Analytical AI keeps solving the problems that matter and losing the headline

Generative AI takes the oxygen. Chat assistants, image tools, and copilots pull the budgets and the coverage, while the models quietly reshaping medicine, climate work, and drug discovery sit a layer down, doing the heavier lifting on data too large and too fragmented for a human to hold in their head.

COMPASS is one of those. It reads nearly 16,000 genes' worth of activity in a tumor sample and finds the signatures that separate responders from nonresponders (Harvard Medical School, 2026). No human oncologist reads 16,000 genes across thousands of past patients and holds the correlations in memory. The model does, and hands back a prediction with a reason attached.

I have made this argument before, using a laboratory diagnostics platform as the proof point. COMPASS is a cleaner one, because of how the team built its reasoning to be read.

It shows its work, and that is the part clinicians needed

Most high-accuracy models give a score and no story. A clinician, or a regulator, is left to trust a number with no way to check the logic. COMPASS uses a design its authors call a concept bottleneck transformer, which routes gene activity through 44 biologically grounded immune concepts before it predicts anything, so a doctor sees the immune cell states and signaling pathways behind each call (Nature Medicine, 2026).

That interpretability did real diagnostic work.

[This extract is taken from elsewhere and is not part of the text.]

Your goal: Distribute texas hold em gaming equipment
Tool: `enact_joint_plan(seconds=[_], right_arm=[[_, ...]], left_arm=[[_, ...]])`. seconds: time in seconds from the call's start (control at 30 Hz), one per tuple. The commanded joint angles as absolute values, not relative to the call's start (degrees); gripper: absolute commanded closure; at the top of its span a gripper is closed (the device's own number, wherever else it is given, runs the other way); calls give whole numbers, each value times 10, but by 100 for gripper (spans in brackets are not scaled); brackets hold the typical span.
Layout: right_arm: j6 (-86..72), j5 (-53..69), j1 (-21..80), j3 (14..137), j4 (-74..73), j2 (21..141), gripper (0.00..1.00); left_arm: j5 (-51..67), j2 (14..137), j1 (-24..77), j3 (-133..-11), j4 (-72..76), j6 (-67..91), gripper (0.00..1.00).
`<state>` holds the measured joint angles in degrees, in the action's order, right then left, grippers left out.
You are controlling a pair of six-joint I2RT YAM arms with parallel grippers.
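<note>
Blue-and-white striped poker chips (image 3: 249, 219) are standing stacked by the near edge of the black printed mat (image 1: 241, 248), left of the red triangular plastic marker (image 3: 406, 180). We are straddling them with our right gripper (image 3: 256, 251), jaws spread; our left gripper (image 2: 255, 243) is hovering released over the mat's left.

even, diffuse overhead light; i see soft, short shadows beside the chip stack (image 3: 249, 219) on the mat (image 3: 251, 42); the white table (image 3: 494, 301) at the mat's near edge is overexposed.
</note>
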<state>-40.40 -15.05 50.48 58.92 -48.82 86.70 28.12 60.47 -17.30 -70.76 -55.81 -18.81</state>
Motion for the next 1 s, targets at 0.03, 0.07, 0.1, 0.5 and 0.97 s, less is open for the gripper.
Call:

The model explained its own outliers, showing why some patients with immune-rich tumors still failed to respond, and why some with immune-poor tumors did (Harvard Medical School, 2026). A black box cannot generate a new hypothesis about the immune system. This one can, which is how a prediction tool becomes a research instrument.

The accuracy is what earns attention. The reason it hands back is what earns trust in a clinic.

Open source and commercial services are not in tension here

COMPASS shipped on GitHub under an open license, installable in one command, trained on the Cancer Genome Atlas, a public database of 10,184 tumor samples across 33 cancer types (Harvard Medical School, 2026). Any research team can download it and run it today.

That openness and a healthy commercial market can coexist. The Harvard team is careful that COMPASS is not a cleared clinical product, and that its predictions have to hold up in prospective trials before a doctor leans on them (Harvard Medical School, 2026). Getting from published research code to something a hospital can run means validation on local data, regulatory clearance, monitoring, and support. A company that does that work, on top of an open foundation, is offering something worth paying for. Several of COMPASS's own funders, including Roche and AstraZeneca, build precisely those commercial layers, and two of the paper's authors now work at Roche (Harvard Medical School, 2026).

An open model that raises the floor on accuracy and interpretability makes the commercial layer more honest, not less viable. The vendor competes on the parts patients and regulators care about, safety, validation, and evidence, rather than on owning the algorithm.

CIO / CTO Viability Question

Analytical and predictive AI is doing the most consequential work in your regulated functions, and the strongest examples are arriving as open, interpretable models on public data.

When you evaluate a healthcare or life-sciences AI vendor next, ask where the open baseline sits in that category, and what the vendor adds on top of it. If they can name the validation, clearance, and evidence they bring that the open model does not, the price makes sense. If the answer is the model itself, the market has already moved past that.

Sources

Brownlee, Christen. "AI Tool Improves Prediction of Who Will Respond to Cancer Immunotherapy Drugs." Harvard Medical School, 3 July 2026, hms.harvard.edu.

Shen, Wanxiang, et al. "Generalizable AI Predicts Immunotherapy Outcomes Across Cancers and Treatments." Nature Medicine, 3 July 2026, nature.com.

mims-harvard. "COMPASS." GitHub, 2026, github.com.

Disclaimer: This blog reflects my personal views only. Content does not represent the views of my employer, Info-Tech Research Group. AI tools may have been used for brevity, structure, or research support. Please independently verify any information before relying on it.